For clarity, we call this definition of k-coverage the k-threshold coverage. In [18], a location u in the ROI is said to be k-covered if

$$\sum _{s_i\in \mathcal{A}}p(u,s_i)\ge k.$$

(3)

For clarity, we call this definition of k-coverage the k-expectation coverage. In both [7] and [18], the ROI is said to be k-covered if every location u inside the ROI is k-covered. The $p(u,s_i)$ used in [18] is defined as (4), which is a generalization of (1) and is introduced in Section 2. By (3), the event of u detected by $s_i$ is independent of the event of u detected by $s_j$ for $j\ne i$. Reference [18] proves that the ROI is k-covered by $\mathcal{A}$ if, among all locations inside the ROI, the minimum expected number of nodes is k (there is a typo and k should be at leastk k).

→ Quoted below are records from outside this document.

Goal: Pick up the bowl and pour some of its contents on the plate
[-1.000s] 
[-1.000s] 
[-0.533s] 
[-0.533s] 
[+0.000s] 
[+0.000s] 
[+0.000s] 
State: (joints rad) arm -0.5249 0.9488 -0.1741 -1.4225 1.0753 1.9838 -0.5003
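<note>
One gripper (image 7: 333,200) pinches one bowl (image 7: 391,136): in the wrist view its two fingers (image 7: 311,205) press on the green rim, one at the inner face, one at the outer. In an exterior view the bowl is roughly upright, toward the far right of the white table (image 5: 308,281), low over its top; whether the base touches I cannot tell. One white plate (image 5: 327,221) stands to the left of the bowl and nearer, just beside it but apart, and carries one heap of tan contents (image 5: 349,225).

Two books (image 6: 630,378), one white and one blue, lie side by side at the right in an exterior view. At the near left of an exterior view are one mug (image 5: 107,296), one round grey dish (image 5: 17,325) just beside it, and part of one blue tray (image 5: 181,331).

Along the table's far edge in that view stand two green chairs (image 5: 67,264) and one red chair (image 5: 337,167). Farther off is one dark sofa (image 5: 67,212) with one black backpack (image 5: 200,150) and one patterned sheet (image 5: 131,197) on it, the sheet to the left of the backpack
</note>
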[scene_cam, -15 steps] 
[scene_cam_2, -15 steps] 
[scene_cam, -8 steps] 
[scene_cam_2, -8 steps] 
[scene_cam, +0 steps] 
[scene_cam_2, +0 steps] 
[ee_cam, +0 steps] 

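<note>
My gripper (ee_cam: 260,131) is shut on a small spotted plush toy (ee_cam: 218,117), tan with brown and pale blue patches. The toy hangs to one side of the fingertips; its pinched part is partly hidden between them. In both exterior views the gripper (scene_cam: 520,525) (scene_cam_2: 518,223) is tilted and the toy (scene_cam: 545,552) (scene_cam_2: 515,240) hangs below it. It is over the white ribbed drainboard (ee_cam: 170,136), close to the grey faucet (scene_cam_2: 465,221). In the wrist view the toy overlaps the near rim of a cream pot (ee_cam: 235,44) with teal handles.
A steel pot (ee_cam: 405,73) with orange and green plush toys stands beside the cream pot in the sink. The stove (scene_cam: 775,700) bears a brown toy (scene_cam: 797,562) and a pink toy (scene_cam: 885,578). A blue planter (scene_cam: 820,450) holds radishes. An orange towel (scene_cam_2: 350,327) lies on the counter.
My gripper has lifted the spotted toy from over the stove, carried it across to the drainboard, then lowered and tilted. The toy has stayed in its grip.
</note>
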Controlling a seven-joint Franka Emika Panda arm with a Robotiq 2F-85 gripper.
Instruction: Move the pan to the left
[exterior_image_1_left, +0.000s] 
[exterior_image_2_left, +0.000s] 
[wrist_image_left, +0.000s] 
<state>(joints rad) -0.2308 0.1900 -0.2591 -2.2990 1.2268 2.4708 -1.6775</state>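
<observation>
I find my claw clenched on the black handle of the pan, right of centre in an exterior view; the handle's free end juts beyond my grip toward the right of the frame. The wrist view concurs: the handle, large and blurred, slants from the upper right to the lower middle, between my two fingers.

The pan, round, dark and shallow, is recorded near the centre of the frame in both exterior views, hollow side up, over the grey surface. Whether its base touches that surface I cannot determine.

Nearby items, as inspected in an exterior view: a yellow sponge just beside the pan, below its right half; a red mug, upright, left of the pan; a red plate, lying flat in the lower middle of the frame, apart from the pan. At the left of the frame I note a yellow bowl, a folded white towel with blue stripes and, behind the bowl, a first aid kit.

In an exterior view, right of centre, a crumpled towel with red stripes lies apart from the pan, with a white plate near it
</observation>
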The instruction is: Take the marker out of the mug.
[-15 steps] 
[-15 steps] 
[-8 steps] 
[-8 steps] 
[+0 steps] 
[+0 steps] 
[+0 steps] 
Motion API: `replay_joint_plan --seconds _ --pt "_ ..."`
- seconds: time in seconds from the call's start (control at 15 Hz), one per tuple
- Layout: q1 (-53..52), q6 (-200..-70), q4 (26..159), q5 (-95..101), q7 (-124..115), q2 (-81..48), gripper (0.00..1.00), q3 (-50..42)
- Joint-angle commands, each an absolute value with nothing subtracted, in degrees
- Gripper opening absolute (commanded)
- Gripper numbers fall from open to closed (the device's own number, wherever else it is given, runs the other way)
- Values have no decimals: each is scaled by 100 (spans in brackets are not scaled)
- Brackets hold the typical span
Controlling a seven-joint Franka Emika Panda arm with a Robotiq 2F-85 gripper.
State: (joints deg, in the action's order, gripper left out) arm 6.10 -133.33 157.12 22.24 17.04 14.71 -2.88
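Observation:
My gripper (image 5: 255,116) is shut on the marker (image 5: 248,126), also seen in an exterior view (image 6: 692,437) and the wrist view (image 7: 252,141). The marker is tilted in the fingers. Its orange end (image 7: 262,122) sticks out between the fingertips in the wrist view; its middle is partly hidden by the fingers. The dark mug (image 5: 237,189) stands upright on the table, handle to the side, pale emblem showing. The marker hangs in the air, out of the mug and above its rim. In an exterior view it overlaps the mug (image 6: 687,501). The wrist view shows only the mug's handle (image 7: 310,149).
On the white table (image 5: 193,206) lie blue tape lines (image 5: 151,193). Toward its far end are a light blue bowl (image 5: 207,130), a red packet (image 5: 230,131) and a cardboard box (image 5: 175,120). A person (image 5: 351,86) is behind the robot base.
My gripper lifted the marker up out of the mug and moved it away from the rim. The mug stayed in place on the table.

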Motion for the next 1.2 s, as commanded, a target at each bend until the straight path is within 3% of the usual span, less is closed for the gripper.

Three main considerations in WSNs’ coverage are: maximizing coverage quality, maximizing network lifetime, and minimizing the number of deployed nodes. The coverage quality and lifetime are two conflict factors with respect to energy consumption. Reference [12] points out that the k-coverage requirement makes the problem more sophisticated because more nodes are needed; deploying less nodes by decreasing the overlap region and prolonging the network lifetime become complicated. The k-expectation coverage [18] has the drawback that the user cannot specify his/her preference for the threshold $p_{\mathrm{th}}$, meaning that the user cannot specify their desired coverage quality. Moreover, it is possible that the entire ROI is regarded as k-covered but some locations inside it are detected by a lot of nodes each with a small detection probability. The k-threshold coverage [7] has the drawback that it tends to use too many sensor nodes; we give the calculation details in Section 2. In short, Wang and Tseng [7] first calculate $r_{\mathrm{th}}$ (notice that $r_{\mathrm{th}}$ is denoted as $r_s^p$ in [7]) and then replace the original $r_s$ with $r_{\mathrm{th}}$ in the deployment.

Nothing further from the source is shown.